=== Begin Enclosure ===

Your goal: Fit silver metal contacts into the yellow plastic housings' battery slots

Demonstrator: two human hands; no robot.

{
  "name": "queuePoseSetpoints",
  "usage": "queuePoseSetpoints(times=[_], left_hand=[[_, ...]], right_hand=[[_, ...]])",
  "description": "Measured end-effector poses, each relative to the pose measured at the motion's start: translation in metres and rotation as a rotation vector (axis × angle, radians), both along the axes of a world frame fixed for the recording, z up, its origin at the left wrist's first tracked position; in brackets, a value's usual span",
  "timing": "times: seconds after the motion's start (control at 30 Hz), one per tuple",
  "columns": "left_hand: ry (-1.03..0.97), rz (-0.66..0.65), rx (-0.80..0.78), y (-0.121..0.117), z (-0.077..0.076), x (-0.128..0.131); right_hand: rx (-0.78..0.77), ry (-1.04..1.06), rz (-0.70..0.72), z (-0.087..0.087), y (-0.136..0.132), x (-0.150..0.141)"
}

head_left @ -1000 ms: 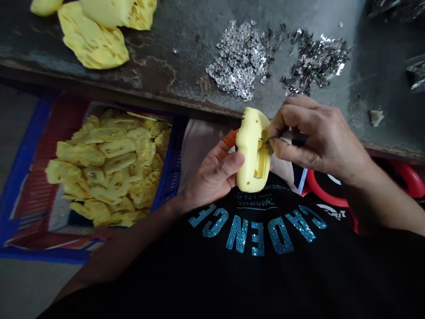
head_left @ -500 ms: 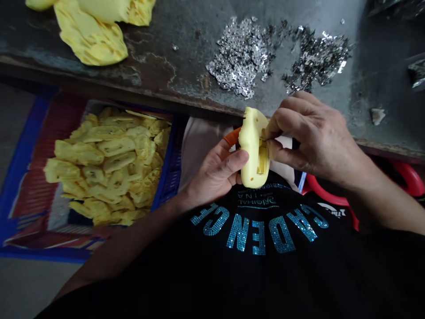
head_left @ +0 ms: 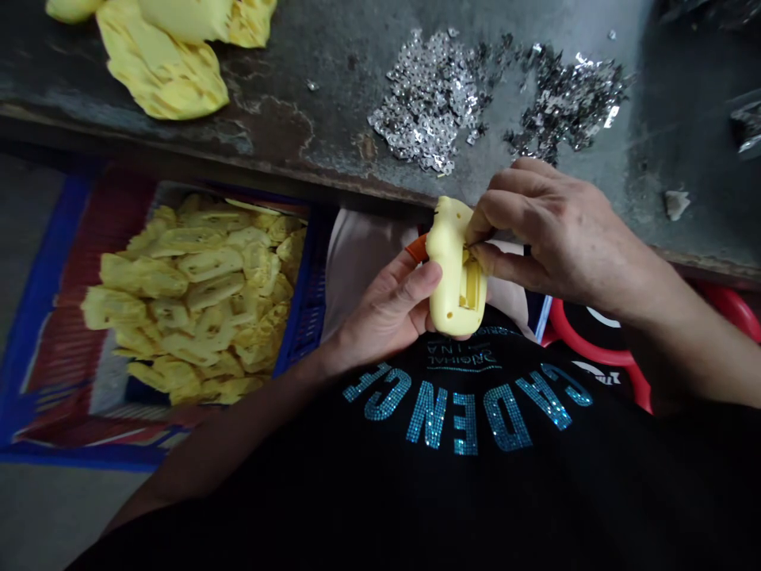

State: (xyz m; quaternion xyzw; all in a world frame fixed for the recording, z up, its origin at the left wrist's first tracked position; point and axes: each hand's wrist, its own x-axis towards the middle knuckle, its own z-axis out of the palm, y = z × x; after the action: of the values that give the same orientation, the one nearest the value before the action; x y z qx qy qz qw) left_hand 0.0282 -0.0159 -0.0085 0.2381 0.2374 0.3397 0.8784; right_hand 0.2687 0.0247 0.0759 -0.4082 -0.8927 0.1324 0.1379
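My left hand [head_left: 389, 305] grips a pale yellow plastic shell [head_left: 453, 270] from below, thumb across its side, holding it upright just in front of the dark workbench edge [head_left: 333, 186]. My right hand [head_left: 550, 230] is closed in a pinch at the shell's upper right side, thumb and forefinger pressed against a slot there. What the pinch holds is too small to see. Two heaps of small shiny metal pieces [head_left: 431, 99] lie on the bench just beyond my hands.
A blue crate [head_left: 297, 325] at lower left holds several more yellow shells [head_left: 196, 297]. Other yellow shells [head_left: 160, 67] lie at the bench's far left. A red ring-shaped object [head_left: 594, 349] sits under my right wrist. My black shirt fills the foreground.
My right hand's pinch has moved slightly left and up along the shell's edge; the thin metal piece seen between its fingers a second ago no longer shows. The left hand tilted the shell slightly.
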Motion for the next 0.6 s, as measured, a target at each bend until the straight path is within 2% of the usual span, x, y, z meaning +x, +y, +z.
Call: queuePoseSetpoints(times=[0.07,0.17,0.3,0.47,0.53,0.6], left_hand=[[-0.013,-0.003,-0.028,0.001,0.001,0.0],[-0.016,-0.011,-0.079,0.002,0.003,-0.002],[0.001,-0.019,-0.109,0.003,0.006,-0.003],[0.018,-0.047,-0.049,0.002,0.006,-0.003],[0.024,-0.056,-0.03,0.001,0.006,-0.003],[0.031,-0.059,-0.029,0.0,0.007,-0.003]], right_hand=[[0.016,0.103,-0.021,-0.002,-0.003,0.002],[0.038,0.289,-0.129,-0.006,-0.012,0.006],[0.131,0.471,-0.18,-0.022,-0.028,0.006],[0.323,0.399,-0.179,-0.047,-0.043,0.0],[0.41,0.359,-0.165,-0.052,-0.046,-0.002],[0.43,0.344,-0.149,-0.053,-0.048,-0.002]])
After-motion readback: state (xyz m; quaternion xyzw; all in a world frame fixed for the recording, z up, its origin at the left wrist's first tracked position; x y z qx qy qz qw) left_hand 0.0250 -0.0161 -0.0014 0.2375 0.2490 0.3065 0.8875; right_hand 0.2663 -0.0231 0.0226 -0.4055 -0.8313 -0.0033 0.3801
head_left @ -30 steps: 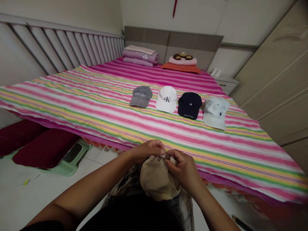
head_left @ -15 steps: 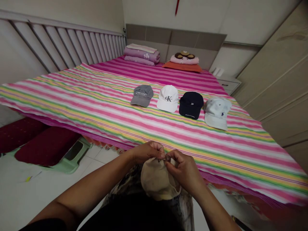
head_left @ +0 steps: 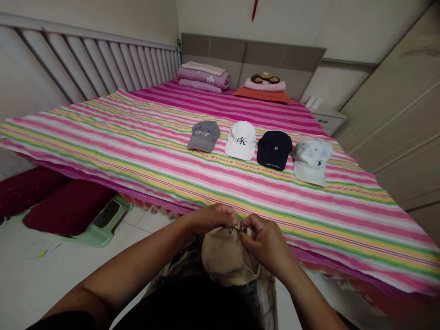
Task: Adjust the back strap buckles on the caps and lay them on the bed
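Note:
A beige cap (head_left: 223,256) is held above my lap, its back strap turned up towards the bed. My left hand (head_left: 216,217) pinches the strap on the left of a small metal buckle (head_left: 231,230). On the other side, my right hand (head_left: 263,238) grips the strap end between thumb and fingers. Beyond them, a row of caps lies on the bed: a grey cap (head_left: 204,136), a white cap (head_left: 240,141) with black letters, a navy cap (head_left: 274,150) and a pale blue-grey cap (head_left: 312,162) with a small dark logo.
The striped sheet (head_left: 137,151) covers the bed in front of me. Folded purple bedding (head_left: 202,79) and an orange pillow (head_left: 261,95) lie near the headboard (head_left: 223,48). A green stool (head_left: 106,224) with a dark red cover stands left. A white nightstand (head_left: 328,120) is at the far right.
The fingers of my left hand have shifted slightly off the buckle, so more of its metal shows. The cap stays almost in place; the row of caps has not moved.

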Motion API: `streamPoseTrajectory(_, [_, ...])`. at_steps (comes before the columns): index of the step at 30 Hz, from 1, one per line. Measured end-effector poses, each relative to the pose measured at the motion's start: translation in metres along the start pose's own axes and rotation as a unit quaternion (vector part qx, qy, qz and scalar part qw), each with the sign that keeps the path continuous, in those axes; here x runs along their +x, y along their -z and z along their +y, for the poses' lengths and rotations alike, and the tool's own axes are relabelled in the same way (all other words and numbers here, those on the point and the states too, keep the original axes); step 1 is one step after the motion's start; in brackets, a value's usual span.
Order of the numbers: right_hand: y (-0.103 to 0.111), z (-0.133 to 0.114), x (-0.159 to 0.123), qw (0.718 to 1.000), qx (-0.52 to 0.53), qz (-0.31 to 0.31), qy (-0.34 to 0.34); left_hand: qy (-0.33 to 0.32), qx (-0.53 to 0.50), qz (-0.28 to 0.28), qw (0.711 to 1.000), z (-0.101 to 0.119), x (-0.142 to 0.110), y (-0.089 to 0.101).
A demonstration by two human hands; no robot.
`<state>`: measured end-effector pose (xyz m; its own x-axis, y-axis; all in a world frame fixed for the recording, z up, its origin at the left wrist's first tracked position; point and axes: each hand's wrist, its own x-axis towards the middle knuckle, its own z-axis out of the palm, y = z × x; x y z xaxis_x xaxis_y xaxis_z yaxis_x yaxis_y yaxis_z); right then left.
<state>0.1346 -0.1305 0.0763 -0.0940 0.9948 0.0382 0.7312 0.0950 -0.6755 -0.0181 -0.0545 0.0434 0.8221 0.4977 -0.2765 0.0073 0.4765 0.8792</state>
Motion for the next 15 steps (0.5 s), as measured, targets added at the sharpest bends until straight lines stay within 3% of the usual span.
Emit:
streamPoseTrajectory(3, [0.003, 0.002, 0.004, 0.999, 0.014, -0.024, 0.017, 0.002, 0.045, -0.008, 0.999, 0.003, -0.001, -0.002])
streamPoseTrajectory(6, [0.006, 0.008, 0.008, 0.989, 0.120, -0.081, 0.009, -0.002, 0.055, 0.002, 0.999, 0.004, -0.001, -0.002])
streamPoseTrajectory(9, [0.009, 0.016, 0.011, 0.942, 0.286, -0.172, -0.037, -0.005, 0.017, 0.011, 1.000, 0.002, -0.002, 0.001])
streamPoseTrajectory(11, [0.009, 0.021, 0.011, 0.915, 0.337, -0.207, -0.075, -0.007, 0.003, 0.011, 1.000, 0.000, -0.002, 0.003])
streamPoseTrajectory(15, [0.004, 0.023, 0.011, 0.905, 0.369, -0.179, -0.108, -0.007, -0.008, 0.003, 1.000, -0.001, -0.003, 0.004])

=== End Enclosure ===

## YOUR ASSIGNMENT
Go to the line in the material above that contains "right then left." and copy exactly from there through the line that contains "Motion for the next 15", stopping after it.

## SOLUTION TO THIS EXERCISE
`<state>`: measured end-effector pose (xyz m; its own x-axis, y-axis; all in a world frame fixed for the recording, z up, its origin at the left wrist's first tracked position; point and axes: each hand's wrist, its own x-axis towards the middle knuckle, its own z-axis out of the palm, y = z × x; x y z xaxis_x xaxis_y xaxis_z yaxis_x yaxis_y yaxis_z); right then left.
<state>0.1346 -0.1305 0.0763 -0.0940 0.9948 0.0382 0.7312 0.0950 -0.6755 -0.0181 -0.0545 0.0434 0.8221 0.4977 -0.2765 0.0073 0.4765 0.8792</state>
Motion for the next 15 steps (0.5 s), as measured, targets added at the sharpest bends until straight lines stay within 3% of the usual span.

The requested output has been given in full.